## Activity
Where does "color" appear in the data? Return each line that holds it.

Stored entries:
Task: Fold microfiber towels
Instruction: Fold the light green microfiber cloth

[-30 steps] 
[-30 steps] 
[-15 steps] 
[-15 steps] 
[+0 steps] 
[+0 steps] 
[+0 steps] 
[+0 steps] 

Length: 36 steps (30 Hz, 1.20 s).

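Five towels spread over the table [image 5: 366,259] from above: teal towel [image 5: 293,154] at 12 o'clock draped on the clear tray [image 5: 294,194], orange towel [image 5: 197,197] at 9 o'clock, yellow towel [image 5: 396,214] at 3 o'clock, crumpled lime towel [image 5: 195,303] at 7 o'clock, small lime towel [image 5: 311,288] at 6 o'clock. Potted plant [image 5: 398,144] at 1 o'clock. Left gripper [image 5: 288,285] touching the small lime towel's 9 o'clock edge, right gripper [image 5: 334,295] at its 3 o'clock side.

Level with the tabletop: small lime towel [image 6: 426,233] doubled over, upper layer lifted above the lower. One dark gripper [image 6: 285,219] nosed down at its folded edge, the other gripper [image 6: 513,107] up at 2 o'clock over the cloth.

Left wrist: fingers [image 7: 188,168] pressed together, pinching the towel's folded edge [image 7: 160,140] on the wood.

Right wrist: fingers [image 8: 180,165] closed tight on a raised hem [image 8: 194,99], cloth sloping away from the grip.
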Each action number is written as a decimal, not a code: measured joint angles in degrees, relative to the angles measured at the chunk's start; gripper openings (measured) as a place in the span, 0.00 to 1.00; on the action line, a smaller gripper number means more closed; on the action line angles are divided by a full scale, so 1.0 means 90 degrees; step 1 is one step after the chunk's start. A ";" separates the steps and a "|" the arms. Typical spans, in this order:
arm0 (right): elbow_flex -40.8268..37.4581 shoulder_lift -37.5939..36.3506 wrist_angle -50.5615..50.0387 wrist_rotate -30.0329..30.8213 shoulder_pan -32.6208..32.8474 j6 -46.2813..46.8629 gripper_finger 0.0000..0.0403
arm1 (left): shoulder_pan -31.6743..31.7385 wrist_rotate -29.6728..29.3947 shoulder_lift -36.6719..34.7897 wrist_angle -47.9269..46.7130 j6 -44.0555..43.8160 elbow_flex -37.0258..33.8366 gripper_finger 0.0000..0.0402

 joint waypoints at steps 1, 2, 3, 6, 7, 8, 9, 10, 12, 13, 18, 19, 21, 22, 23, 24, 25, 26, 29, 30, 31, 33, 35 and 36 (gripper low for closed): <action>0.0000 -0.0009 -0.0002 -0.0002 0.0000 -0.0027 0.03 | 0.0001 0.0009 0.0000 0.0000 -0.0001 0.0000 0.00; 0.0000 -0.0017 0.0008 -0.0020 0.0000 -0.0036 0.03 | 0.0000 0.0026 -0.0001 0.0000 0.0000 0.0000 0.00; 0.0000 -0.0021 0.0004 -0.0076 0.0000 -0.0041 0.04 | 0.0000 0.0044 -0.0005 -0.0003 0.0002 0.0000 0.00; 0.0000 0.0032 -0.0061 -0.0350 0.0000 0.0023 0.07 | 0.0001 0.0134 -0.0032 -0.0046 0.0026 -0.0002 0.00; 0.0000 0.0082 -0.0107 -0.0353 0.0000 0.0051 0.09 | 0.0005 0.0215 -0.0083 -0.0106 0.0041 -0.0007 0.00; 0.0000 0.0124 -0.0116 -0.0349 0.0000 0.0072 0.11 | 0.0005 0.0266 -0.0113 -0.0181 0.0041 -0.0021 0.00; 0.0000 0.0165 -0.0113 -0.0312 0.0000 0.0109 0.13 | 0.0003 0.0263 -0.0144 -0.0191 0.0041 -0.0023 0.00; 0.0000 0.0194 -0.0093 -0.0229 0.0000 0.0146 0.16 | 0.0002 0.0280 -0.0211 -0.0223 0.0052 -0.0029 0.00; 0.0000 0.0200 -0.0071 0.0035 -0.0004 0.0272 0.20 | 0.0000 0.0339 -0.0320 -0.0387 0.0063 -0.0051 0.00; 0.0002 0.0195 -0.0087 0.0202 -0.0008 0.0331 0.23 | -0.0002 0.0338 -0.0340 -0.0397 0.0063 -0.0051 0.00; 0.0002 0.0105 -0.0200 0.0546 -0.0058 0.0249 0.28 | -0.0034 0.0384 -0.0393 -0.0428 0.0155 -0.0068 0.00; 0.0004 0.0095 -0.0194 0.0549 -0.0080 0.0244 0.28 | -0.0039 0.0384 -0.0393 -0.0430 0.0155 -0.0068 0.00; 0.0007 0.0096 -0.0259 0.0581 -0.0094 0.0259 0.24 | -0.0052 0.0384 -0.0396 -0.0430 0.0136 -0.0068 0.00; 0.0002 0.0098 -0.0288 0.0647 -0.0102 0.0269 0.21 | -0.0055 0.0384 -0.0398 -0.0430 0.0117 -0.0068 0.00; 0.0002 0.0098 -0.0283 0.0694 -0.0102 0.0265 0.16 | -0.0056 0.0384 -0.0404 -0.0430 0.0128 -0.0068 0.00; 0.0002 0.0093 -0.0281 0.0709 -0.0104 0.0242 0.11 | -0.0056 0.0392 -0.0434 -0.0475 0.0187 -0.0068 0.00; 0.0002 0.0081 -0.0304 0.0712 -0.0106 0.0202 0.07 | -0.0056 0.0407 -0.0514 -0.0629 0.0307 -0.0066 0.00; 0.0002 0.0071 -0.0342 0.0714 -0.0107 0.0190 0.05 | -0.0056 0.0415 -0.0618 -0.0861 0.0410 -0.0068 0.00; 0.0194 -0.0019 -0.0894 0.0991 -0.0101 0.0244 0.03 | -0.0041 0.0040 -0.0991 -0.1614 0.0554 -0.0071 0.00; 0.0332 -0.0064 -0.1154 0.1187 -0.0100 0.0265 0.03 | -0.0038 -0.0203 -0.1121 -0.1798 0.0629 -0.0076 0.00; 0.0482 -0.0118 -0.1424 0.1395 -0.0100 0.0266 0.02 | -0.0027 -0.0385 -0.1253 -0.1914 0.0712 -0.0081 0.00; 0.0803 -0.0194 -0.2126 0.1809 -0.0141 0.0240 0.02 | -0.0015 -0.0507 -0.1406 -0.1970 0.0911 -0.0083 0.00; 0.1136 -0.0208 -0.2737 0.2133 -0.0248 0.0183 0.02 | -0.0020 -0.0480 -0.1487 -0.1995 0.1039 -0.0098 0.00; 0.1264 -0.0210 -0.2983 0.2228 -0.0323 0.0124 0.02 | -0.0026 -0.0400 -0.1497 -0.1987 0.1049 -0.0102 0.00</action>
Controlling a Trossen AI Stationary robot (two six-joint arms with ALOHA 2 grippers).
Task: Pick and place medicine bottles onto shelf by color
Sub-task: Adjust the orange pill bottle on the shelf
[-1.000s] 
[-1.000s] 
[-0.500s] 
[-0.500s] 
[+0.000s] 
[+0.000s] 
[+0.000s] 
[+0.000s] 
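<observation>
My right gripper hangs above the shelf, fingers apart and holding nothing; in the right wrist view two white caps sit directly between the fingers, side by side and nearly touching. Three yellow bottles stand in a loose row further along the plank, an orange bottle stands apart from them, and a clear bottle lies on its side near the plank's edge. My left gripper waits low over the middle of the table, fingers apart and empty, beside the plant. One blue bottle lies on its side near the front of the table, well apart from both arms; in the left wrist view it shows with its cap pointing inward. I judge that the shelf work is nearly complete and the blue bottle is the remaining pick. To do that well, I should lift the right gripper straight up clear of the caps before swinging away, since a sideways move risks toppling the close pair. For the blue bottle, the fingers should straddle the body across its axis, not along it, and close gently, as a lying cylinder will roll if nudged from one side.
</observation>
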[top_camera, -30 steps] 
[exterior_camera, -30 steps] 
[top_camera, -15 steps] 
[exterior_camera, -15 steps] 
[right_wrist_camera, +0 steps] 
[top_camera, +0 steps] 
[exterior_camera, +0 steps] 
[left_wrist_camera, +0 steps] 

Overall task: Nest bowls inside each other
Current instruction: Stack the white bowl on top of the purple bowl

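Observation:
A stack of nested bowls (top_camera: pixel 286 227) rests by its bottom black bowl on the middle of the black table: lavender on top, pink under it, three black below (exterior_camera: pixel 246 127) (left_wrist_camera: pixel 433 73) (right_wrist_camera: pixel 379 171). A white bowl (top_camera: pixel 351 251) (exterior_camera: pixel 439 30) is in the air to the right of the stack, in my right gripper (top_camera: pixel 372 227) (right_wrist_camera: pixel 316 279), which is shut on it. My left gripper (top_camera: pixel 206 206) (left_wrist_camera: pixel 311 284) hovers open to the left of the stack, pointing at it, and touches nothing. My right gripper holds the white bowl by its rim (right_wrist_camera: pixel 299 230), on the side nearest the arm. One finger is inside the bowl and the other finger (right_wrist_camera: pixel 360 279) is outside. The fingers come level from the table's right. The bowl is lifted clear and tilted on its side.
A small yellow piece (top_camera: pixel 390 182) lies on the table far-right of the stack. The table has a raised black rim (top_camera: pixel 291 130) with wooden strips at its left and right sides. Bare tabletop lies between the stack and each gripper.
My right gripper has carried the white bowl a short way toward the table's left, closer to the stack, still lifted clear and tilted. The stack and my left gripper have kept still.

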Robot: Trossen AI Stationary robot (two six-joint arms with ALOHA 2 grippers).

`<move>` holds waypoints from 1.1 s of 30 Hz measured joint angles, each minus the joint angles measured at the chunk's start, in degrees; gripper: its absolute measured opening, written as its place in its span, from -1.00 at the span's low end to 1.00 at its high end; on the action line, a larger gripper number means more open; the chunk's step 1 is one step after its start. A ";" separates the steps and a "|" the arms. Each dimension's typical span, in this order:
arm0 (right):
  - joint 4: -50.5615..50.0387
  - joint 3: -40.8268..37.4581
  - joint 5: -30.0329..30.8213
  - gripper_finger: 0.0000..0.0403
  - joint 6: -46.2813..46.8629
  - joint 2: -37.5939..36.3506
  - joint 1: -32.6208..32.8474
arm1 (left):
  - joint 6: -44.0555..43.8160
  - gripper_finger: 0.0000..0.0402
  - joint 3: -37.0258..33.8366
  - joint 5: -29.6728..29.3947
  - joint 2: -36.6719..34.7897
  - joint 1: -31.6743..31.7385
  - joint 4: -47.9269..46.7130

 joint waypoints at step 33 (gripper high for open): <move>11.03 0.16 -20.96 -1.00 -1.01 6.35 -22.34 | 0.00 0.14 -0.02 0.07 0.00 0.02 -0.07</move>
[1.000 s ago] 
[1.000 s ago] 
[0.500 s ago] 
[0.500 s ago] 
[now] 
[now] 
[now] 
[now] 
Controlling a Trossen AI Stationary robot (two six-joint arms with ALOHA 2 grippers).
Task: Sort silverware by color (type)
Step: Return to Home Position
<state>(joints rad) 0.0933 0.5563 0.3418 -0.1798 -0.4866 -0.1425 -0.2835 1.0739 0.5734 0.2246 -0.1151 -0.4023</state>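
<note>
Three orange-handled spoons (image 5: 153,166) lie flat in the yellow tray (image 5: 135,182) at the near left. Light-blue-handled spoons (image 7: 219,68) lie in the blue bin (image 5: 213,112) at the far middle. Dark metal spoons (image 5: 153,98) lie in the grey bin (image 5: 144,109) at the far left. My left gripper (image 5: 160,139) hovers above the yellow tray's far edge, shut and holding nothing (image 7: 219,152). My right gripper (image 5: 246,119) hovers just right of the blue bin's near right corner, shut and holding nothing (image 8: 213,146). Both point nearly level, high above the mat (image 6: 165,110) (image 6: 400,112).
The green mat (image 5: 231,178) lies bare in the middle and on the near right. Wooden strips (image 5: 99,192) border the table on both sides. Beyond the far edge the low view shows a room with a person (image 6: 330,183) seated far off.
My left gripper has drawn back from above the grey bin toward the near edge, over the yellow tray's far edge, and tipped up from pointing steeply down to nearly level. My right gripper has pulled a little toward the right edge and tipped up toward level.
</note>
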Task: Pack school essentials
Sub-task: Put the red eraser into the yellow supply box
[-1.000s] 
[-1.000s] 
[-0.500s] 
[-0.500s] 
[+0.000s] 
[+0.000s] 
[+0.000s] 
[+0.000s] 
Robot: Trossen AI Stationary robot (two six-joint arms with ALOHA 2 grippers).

## Output for this task
Task: Pick and place medicine bottles onto shelf by color
Task: Sort silverware by color (type)

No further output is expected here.